WHAT TO DO: Among the entries below, find the lines with the word "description" and copy them.

◆ ◆ ◆ ◆ ◆ ◆ ◆

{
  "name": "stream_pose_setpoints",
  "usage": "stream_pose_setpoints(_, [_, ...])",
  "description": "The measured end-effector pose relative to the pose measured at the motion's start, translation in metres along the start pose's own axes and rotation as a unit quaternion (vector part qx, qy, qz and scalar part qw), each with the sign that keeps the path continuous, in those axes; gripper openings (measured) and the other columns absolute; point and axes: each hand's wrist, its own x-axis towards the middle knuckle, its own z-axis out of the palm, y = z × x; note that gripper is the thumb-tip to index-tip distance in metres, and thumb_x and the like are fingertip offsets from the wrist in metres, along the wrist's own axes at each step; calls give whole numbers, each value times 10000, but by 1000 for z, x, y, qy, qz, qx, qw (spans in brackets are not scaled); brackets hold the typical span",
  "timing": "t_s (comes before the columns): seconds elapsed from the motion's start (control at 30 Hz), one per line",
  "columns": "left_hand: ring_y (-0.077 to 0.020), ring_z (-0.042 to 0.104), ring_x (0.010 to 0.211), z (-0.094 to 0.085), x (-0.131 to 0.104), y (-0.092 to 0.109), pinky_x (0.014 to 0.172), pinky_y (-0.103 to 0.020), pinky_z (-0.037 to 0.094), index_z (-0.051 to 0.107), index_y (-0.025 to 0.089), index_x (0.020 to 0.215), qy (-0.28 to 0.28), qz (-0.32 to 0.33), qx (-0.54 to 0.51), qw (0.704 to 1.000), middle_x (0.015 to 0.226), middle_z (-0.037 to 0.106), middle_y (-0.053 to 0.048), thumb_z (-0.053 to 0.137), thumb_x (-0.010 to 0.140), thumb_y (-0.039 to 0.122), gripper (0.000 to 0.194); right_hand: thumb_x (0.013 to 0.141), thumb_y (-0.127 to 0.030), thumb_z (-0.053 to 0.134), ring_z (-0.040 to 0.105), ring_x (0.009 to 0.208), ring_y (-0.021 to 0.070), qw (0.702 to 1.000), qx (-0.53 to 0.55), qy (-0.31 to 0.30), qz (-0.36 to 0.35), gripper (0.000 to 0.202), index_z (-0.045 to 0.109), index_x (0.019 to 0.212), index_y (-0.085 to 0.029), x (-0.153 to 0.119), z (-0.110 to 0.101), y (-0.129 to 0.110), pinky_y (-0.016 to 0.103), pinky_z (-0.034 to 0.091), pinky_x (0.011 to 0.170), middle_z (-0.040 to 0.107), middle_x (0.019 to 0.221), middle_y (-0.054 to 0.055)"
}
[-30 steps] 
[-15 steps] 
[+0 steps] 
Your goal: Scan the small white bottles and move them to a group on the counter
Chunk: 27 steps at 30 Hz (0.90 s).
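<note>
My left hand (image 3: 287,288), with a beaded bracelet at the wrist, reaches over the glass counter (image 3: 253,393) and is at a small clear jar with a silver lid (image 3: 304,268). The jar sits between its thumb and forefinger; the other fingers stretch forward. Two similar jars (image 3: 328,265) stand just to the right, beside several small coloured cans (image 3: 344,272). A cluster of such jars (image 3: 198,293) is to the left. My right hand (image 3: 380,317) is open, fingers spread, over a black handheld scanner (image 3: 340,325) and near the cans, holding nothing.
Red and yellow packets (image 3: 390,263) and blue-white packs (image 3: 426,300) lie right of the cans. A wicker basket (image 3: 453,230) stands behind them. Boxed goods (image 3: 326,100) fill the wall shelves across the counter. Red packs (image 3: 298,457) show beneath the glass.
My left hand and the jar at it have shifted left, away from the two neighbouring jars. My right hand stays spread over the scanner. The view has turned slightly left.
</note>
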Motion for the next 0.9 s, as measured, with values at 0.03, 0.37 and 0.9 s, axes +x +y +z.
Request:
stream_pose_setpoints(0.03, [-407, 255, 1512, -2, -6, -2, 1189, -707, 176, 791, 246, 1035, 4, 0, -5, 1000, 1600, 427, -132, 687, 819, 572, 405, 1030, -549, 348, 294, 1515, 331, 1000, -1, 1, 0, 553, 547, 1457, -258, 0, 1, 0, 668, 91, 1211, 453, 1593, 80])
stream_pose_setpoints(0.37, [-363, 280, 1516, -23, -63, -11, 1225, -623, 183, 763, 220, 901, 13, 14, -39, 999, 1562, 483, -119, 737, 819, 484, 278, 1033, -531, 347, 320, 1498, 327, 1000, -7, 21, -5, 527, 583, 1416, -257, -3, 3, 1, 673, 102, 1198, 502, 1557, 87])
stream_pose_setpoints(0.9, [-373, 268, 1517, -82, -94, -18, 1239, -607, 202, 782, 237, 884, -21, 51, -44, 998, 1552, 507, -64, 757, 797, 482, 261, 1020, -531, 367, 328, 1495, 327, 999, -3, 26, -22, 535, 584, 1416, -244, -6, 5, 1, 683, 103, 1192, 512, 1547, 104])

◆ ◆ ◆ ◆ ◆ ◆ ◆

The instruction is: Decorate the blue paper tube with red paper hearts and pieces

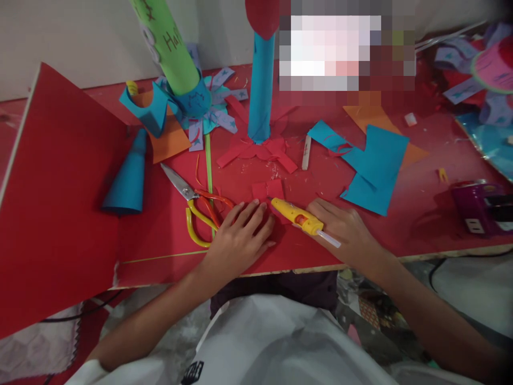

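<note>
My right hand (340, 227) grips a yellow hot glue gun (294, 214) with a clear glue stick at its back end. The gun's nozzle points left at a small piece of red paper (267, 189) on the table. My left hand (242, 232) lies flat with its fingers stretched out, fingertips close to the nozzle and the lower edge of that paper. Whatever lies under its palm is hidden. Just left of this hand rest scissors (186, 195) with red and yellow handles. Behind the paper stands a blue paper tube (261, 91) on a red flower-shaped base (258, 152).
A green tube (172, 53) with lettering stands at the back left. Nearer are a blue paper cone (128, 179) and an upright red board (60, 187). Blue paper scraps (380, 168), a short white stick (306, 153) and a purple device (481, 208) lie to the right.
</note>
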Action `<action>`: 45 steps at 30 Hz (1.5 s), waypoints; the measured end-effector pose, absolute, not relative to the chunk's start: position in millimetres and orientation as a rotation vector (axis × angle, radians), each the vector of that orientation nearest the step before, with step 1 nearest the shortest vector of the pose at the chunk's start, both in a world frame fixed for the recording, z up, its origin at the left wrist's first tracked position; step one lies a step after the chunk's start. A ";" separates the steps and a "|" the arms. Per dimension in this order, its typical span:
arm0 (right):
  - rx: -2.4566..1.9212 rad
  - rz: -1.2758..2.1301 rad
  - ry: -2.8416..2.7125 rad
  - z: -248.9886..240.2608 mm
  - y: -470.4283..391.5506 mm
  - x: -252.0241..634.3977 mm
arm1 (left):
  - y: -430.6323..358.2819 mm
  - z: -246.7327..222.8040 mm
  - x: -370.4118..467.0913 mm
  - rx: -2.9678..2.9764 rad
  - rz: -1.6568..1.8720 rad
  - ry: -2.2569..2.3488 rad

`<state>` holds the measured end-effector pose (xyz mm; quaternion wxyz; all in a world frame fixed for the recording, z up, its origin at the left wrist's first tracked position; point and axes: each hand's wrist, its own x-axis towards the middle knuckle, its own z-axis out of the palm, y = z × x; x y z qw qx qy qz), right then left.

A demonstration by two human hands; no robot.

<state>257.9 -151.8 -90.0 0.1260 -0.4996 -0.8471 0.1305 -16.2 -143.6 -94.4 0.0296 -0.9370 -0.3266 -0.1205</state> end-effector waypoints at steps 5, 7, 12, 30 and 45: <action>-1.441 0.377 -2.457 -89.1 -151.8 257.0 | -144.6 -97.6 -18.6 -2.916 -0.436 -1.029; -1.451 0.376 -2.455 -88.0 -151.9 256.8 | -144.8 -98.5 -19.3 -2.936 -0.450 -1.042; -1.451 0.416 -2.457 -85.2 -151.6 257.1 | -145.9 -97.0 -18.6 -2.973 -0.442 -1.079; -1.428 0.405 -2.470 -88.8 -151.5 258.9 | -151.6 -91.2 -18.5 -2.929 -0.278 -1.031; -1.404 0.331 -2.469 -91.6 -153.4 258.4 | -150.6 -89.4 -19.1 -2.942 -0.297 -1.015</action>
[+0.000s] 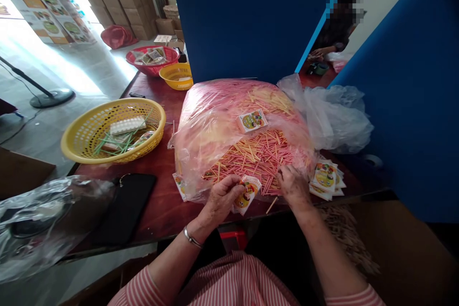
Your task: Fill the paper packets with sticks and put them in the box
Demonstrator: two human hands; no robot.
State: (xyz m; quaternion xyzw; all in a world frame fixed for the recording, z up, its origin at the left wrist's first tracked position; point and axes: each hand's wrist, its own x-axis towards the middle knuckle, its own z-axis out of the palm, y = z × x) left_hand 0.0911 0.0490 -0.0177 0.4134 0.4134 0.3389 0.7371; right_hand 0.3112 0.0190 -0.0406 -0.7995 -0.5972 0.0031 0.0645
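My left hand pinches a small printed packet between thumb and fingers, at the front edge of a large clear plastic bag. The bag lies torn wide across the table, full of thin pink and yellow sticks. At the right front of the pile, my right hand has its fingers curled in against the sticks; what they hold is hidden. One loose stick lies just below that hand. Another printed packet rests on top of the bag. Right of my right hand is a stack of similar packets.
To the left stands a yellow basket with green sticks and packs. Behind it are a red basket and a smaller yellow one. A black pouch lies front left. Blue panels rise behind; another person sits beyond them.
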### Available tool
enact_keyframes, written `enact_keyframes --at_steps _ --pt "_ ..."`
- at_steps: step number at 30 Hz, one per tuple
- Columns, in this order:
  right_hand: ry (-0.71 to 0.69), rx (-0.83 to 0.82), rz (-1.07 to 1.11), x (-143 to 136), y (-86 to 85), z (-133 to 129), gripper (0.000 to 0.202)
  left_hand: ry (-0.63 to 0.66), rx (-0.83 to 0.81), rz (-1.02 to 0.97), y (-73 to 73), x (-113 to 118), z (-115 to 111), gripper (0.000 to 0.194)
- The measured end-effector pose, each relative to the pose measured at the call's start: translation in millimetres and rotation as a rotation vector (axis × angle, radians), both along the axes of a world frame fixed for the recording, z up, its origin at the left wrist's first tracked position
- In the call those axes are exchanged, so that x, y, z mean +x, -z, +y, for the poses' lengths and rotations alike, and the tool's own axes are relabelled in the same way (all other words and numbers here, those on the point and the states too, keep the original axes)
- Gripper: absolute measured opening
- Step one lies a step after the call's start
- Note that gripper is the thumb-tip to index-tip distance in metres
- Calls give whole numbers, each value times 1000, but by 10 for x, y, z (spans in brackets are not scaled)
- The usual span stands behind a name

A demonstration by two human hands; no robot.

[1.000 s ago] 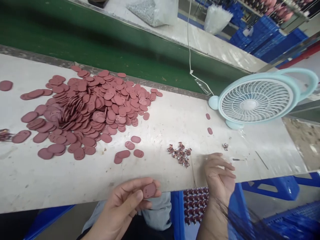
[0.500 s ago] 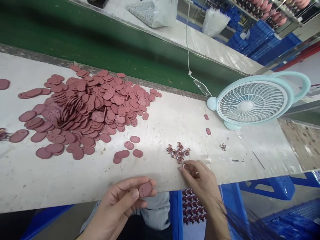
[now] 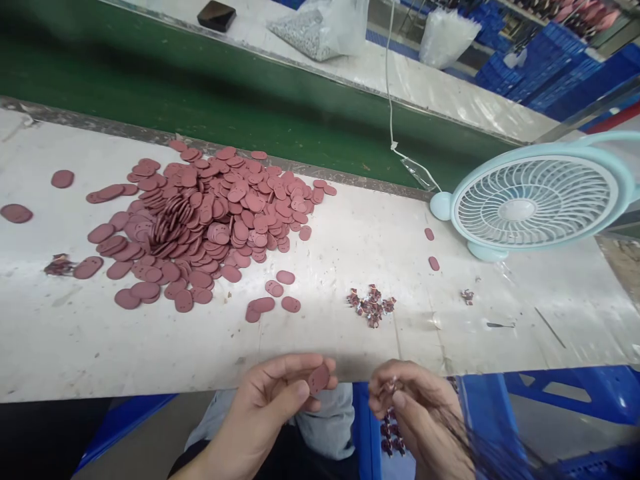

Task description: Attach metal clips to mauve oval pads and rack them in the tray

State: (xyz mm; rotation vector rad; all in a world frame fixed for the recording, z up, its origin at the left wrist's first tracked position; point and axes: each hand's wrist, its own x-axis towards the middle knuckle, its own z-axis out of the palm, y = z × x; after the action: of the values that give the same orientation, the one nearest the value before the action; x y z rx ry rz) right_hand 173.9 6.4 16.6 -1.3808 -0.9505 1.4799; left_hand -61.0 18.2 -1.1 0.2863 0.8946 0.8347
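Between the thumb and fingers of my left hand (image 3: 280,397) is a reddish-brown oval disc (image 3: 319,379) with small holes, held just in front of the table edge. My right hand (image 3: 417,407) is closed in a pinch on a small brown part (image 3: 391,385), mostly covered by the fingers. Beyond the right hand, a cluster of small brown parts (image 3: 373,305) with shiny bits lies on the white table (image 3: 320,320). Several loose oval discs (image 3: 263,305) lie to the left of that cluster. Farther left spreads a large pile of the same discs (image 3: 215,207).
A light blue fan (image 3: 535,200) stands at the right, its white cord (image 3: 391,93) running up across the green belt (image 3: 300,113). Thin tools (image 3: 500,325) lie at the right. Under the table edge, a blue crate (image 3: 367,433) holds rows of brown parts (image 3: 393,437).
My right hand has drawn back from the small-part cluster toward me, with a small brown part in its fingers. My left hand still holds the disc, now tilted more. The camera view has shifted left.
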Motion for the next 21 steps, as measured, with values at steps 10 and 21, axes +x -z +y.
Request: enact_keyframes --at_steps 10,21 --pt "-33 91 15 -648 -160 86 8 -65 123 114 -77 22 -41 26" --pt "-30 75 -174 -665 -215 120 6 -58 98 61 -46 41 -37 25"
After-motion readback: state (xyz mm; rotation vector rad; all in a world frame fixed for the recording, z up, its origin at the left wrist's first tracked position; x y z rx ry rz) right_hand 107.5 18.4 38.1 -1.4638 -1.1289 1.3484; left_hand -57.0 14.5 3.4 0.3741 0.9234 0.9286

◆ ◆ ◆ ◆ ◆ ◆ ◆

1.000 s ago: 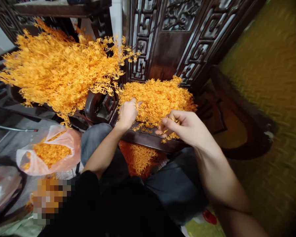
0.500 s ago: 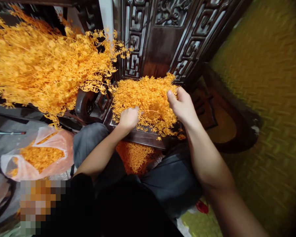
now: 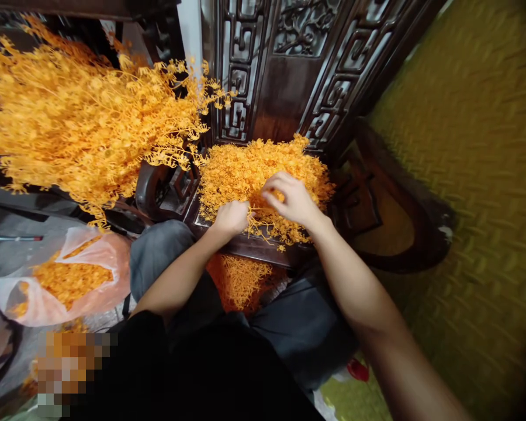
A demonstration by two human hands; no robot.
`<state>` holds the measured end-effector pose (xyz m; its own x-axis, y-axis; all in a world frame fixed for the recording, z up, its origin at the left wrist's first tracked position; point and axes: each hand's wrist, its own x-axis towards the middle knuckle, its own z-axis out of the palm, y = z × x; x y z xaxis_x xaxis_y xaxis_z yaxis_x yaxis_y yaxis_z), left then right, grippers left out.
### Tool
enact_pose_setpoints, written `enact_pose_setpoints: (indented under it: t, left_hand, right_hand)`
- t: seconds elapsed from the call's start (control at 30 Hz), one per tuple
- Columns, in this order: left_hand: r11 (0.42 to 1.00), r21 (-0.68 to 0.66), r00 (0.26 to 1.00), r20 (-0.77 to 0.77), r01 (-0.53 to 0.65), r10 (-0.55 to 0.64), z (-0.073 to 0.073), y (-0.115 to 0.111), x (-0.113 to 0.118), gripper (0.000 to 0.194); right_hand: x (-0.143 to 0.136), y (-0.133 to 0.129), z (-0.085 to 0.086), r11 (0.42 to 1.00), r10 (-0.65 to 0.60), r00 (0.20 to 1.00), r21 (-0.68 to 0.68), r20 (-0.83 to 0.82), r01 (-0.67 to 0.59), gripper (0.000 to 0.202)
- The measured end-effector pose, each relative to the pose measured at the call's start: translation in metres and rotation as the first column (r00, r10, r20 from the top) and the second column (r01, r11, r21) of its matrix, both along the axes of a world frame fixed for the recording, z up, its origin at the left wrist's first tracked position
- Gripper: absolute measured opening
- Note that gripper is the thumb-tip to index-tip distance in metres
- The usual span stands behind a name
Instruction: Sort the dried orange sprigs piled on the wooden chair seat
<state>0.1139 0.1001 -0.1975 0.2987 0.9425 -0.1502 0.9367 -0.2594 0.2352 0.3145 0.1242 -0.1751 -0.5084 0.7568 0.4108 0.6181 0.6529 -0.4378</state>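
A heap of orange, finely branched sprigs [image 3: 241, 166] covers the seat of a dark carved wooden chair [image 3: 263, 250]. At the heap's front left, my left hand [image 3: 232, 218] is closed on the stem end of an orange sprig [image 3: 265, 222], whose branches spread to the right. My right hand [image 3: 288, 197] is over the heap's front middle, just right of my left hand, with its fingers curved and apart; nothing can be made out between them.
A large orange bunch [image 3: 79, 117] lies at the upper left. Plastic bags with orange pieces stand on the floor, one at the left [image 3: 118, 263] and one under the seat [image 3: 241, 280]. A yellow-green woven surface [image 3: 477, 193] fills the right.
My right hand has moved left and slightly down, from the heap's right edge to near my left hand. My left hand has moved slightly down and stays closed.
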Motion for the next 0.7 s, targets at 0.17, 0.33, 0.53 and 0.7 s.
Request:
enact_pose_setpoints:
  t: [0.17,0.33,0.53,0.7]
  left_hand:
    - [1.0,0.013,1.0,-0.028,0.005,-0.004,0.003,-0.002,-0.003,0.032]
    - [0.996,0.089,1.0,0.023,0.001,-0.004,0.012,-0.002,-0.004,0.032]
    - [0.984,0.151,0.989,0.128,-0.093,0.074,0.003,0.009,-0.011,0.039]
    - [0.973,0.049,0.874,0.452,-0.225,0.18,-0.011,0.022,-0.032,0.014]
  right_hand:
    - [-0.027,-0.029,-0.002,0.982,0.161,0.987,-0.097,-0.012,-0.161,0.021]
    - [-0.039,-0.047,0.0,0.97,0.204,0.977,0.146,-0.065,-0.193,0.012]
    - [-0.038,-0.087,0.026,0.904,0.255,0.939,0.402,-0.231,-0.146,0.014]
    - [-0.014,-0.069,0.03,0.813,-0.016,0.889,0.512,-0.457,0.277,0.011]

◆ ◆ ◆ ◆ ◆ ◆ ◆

ANSWER BELOW:
  "description": "The measured end-effector pose relative to the pose measured at the motion's start, translation in metres along the start pose's own axes and rotation as a unit quaternion (vector part qx, qy, qz and scalar part qw), each with the sign that keeps the path continuous, in those axes; gripper openings (measured) and the other columns absolute; point and axes: each hand's wrist, its own x-axis towards the middle knuckle, its own z-axis out of the palm, y = z × x; note that gripper is the thumb-tip to index-tip distance in metres, and thumb_x and the like are fingertip offsets from the wrist in metres, along the wrist's own axes at each step; calls give whole numbers, each value times 10000, but by 1000 for z, x, y, qy, qz, qx, qw (spans in brackets are not scaled); brackets hold the typical span",
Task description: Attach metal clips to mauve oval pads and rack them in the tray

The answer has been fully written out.